Encontrámo-nos, aqui há oito dias, por mero acaso.
Chocaram-se a minha pasta e a tua perna e, quando nos voltámos para pedir desculpa, éramos nós!
À genuína surpresa seguiu-se a falsa banalidade do "não acredito, estás na mesma", como que para emprestar a ideia de que as marcas do tempo não tinham alterado o âmago da nossa cumplicidade.
Afinal, éramos nós, adolescentes, outra vez – mais peso, menos cabelo – apenas com mais notícias para pôr em dia.
Cinco minutos para tomar café, claro que sim. Meia hora depois – ambos no limite do nosso tempo – tínhamos, entre trejeitos e gargalhadas, recordado o essencial e revelado, em traços largos, o que, no entretanto, o futuro de então nos tinha preparado… nada de muito complicado, nada de muito surpreendente, nada de muito imprevisível.
Um almoço ou jantar? Quarta não podias, sexta era-me impossível. Segunda, então.
E, até lá, fui relembrando – em versão "franciscana" – o nosso pretérito:
O grupo de estudos, a destreza na condução em asfalto de adrenalina, o riso partilhado, a carícia da música que nos unia os corpos numa imobilidade quase tântrica, o arrufo de ciúme, a entrega na reconciliação, as inseguranças do "estás agora mas amanhã já não", os argumentos e contra-argumentos num solilóquio que me entediava para além do ponto de silêncio, a carta de ruptura que te fiz ler com a advertência da inutilidade de quaisquer comentários, o grupo de estudos menos confortável, o final do ano, o percurso diverso pontilhado por notícias cada vez mais esparsas e, finalmente, o esquecimento.

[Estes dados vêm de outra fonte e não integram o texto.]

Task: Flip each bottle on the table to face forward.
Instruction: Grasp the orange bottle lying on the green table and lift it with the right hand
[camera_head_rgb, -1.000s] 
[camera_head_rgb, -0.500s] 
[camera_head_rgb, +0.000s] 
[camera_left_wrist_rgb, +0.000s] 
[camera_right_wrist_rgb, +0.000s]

No restaurante trocámos os sabores desse tempo, temperados pela ternura que a distância põe nas coisas. E foi doce a sobremesa desse reencontro feliz.
Quando nos trouxeram o café – única paixão que verdadeiramente nos unira – tiraste do bolso um envelope velho e dobrado.
- Sabes o que é isto?
- O que é?
- A tua carta, lembras-te dela?
Reconheci, naquele papel gasto, a minha letra, então mais arredondada e certa, tão certa como a perspectiva que tinha determinado o ponto final da razão de sermos… entre mais disparates, pois claro.
- Que vergonha. E guardaste isto?
À minha pergunta risonha respondeste com um sorriso quente. E – acompanhando com a linguagem corporal adequada – disseste, num quase murmúrio:
- Guardei. Agora já não preciso dela. É tua.
Naquele momento o cenário mudou.
Já não éramos nós. Tu eras tu. Eu era eu.
E não foi só náusea, nem só pena, nem só desprezo que senti. Foi tudo isso e qualquer coisa de impreciso mas profunda e vexantemente triste.
A grotesca tentativa de manipulação, utilizando uma pirosa carta guardada – entre os caixotes de mudança das nossas vidas – como oportuna centelha para apaziguares o "rebound" do teu segundo divórcio?
Get a life!
A minha sensibilidade conta com inúmeras áreas de piroseira, mas nenhuma delas chega aos calcanhares da pobreza de "costureirinha da Sé".
Julguei que soubesses, agora sei eu…
Sei que me não entendes,
Sei que quanto melhor te revelar
O meu mundo profundo,
O fundo do meu mar,
Os limos do meu poço,
O antro que é só meu (sendo, apesar de tudo, nosso)
Menos me entenderás,
Por isso jogaste tão mal aquela carta… a passagem que não resulta no jogo em que se esteve desatento às vozes.
Agradeci-te e, discretamente, rasguei a carta.
Senti o grito de raiva no gelo dos teus olhos.
Desculpa, mas teve que ser…
OUVE-ME!, se é que ainda
Me podes tolerar.
Neste papel rasgado
Das arestas da minh’alma,
Ai!, as absurdas intrigas
Que te quisera contar!
Ai os enredos,
Os medos,
E as lutas em que medito,
Quer dê, quer não dê por isso,
Sem descansar
Um momento…!
Quem sofre – pensa; e o tormento
Não é sofrer, é pensar.
O pensamento
Faz engolir o vómito de fel…
Ouve! se sou cruel
Neste papel queimado
Dos incêndios da minh’alma,
É da raiva de que embalde
Te procure dizer sem falsidade
Coisas que, ditas, já não são verdade…
Percebemos agora a sorte das cartas?
A cristalização de uns quantos farrapos de vida que – seja guardada, rasgada ou queimada – se remete, necessariamente, para aquele tempo intangível, que atravessámos mas nunca foi nosso.